Late last year, Seattle Weekly profiled a small company from British Columbia

Late last year, Seattle Weekly

profiled a small company from British Columbia that is trying to get approval for a genetically modified apple. In December, prospects for the so-called Arctic apple, which does not brown when cut or bruised, were looking good. After three years of deliberations, the U.S. Department of Agriculture had released a favorable assessment and closed its second public comment period. The apple’s producer, Okanagen Specialty Fruits, said it expected a green light within a few months.

That didn’t happen. The family-run company is still awaiting approval. Meanwhile, on Friday, the USDA approved a genetically-modified potato that uses very similar technology. Unlike many genetically modified products, but like the Arctic apple, the “Innate” potato does not introduce organisms from viruses or other plant or animal species. The insertion of such foreign material has given GMOs a bad name in many circles because it is seen as unnatural.

Instead, just like the Arctic apple, the Innate potato uses select genes from potatoes themselves to turn off enzymes responsible for browning. The Innate potato also produces less of a suspected carcinogen, called acrylamide, when fried.

The health benefits of the Innate, and the avoidance of the most controversial techniques in genetic engineering, has failed to assuage GMO critics. Some contend that the method used to turn off genes, called RNA interference, is not sufficiently tested. “We think this is a really premature approval of a technology that is not being adequately regulated Doug Gurian-Sherman, a senior scientist at the Center for Food Safety, told The New York Times.

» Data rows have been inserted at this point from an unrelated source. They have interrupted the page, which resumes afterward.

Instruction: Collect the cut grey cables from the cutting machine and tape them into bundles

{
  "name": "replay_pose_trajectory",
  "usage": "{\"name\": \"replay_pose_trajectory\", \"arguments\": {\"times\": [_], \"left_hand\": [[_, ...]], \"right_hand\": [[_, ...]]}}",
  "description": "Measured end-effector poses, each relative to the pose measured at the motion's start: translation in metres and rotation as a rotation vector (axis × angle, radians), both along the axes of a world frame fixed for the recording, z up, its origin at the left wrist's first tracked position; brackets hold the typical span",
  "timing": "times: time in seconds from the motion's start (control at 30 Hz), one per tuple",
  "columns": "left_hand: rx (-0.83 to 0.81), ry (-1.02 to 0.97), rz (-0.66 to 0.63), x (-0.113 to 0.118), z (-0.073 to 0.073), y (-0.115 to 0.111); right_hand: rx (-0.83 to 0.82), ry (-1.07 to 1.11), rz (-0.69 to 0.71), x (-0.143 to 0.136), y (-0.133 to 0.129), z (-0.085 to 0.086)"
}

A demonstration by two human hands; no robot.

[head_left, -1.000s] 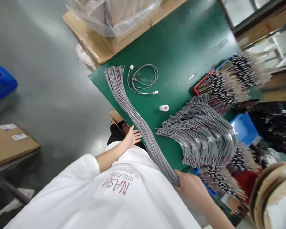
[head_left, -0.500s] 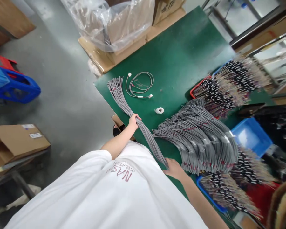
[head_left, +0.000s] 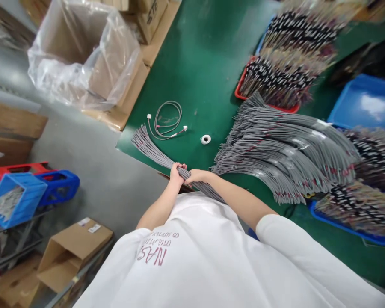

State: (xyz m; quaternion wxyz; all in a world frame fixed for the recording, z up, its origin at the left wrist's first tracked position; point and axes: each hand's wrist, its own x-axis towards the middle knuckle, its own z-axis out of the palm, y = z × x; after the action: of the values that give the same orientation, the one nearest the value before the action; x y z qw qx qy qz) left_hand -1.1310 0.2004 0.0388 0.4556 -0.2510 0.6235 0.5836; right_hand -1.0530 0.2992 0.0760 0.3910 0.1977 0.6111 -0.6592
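A long bundle of grey cables [head_left: 157, 155] lies slantwise over the near edge of the green table. My left hand [head_left: 177, 172] is wrapped round its middle. Right beside it, my right hand [head_left: 194, 176] is closed round the same bundle. The bundle's lower end runs under my right forearm, close to my shirt. Beyond it lies a coiled cable [head_left: 168, 119] with white connectors. A small white roll of tape [head_left: 205, 139] sits to the right of that coil. Taped bundles of grey cables [head_left: 282, 145] are heaped on the right.
A red tray [head_left: 240, 87] and a blue tray [head_left: 349, 233] hold many wires with black and white parts. An empty-looking blue bin [head_left: 365, 102] stands at the right. A plastic-lined carton [head_left: 115, 81] is at the upper left. Blue crates [head_left: 22, 188] and an open carton [head_left: 78, 239] are on the left.
My right hand has moved from the bundle's lower end up to its middle, next to my left hand. The camera view has turned and shifted.
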Motion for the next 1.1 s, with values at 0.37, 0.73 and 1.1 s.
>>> {"name": "replay_pose_trajectory", "arguments": {"times": [0.37, 0.73, 1.1], "left_hand": [[-0.199, 0.681, -0.915, -0.051, 0.091, 0.019], [0.021, 0.808, -1.007, -0.045, 0.027, 0.180], [-0.063, 0.343, -0.246, -0.044, 0.040, -0.103]], "right_hand": [[0.401, -0.046, -0.028, 0.011, -0.012, -0.002], [0.424, -0.013, -0.024, 0.014, -0.003, 0.000], [0.079, -0.033, -0.352, 0.010, -0.005, -0.021]]}}
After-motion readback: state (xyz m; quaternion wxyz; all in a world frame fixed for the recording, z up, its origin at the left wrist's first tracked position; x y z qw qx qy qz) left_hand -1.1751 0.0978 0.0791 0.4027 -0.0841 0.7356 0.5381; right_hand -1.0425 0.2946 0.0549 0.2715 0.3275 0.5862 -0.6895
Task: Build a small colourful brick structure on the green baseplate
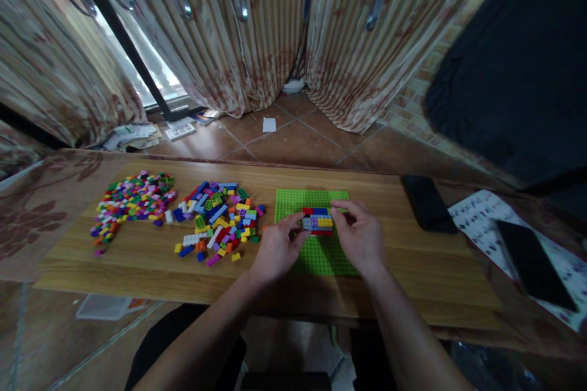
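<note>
A small block built of toy bricks [317, 222], with red, blue, yellow and grey pieces in rows, is over the green baseplate [316, 256]. My left hand [279, 248] pinches its left end between thumb and fingers. At the opposite end, my right hand [360, 233] is closed with its thumb and fingertips against the block's right edge. Whether a separate small piece is between the right fingertips cannot be made out. The block hides part of the studs beneath it, and I cannot tell whether it is attached to the baseplate.
Left of the baseplate lies a loose pile of larger bricks [217, 220], and farther left a pile of small bricks [135, 198]. On the right are a black phone [427, 203], a printed sheet [486, 211] and another dark device [534, 263]. The wooden board [151, 275] carries both piles.
</note>
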Motion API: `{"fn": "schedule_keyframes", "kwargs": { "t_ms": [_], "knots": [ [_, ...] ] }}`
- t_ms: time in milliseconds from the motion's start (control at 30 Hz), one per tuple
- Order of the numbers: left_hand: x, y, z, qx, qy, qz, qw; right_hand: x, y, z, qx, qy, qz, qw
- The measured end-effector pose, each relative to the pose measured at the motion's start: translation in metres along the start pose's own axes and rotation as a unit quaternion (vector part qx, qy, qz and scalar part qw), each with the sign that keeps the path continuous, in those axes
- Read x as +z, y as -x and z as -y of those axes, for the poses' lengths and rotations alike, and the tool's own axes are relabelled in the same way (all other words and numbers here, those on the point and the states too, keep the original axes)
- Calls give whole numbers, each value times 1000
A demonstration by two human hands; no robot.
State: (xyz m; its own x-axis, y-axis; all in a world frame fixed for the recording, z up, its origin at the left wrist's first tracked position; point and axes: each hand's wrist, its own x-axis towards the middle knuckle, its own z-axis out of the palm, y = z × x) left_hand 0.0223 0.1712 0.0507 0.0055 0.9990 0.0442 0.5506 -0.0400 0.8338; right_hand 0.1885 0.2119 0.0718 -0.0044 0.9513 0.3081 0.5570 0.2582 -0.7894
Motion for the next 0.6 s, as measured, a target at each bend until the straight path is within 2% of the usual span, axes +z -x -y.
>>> {"fn": "schedule_keyframes", "kwargs": {
  "t_ms": [133,367,600],
  "knots": [
    [0,-1,1,-5,4,12,1000,10,2,0,-1,-3,33,999],
    [2,-4,2,-28,16,13,999,38,3,-7,21,58,9,998],
    [2,-5,0,-38,37,12,998,43,1,-16,33,57,26,998]
  ]
}}
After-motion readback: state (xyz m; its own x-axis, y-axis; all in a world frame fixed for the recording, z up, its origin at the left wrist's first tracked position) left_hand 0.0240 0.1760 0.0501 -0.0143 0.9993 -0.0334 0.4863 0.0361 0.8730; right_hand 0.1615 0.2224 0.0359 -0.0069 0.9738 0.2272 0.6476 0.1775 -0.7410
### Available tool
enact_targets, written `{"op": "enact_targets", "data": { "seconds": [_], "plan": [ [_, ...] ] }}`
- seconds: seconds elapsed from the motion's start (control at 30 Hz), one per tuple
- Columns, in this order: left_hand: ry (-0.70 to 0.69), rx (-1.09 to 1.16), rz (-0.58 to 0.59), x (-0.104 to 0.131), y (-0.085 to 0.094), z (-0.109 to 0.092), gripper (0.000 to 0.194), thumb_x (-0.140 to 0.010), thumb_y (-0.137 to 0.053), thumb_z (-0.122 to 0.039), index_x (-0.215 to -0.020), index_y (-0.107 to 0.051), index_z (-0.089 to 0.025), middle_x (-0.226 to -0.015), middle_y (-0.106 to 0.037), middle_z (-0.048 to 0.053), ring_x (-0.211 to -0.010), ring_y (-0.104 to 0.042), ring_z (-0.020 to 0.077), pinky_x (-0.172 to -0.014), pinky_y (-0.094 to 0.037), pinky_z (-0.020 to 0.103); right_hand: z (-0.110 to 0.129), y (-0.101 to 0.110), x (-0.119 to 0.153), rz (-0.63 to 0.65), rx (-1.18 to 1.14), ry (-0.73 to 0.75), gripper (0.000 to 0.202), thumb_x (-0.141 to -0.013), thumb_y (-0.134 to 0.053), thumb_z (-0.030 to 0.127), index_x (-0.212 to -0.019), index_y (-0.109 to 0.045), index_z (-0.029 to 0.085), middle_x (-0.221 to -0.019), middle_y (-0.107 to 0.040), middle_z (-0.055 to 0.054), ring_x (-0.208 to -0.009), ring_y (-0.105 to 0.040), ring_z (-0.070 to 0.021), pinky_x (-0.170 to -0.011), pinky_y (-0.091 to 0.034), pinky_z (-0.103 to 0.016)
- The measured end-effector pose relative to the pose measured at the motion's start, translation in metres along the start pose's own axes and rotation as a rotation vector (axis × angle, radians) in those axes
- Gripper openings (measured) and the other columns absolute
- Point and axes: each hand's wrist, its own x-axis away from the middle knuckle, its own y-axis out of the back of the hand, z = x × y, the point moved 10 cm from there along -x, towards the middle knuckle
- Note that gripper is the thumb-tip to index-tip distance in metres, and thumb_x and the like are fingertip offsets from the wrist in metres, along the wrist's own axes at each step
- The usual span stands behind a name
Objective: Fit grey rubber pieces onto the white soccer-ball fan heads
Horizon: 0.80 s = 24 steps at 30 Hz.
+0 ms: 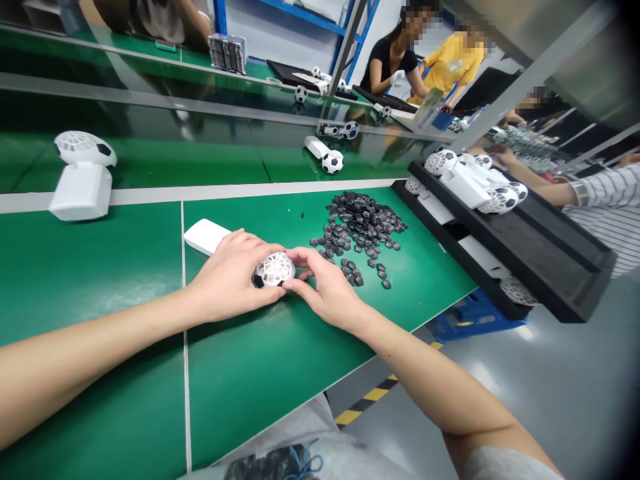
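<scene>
My left hand is wrapped round a white lattice ball with black soccer-ball patches along its lower edge. A smooth white body sticks out behind that hand; it seems to belong to the same piece, but my fingers hide the join. At the ball's right side, the thumb and fingers of my right hand press against its edge. Whether a small black patch is between those fingertips I cannot tell. A heap of small black patches lies on the green table just beyond my right hand.
Another white piece with a ball head stands at the left. A similar one lies on the green conveyor beyond the table. Stacked black trays with white pieces jut over the right edge. Co-workers sit across the line.
</scene>
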Motion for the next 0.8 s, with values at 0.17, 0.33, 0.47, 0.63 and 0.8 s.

So why did the Innate get the nod before the Arctic? Reached today by e-mail in South Africa, where he is traveling, Okanagan Specialty Fruits founder Neal Carter did not speculate about that. Instead, he congratulated Innate producer, Boise-based J.R. Simplot Company, on its victory.

Simplot, it should be noted, is a vastly bigger company than Okanagan Specialty Fruits, which has just seven staffers. The Idaho company made a fortune supplying frozen french fries to McDonald’s. Perhaps the feds had more faith in a company of that size, or perhaps Simplot could jump through all of the government’s hoops faster.

It’s probably also true that a genetically-modified apple is a more highly charged prospect than a genetically-modified potato. “It’s a very emotional issue,” Chris Schlect of the Northwest Horticultural Council told me last year. For Americans, the apple is an iconic food, and the idea of messing with it enraged thousands of people who wrote to the USDA urging the department to withhold approval.

The approval of the Innate nevertheless would seem to bode well for the Arctic given the similarities in technique. Carter says that he expects a positive answer from the feds “in the near future.”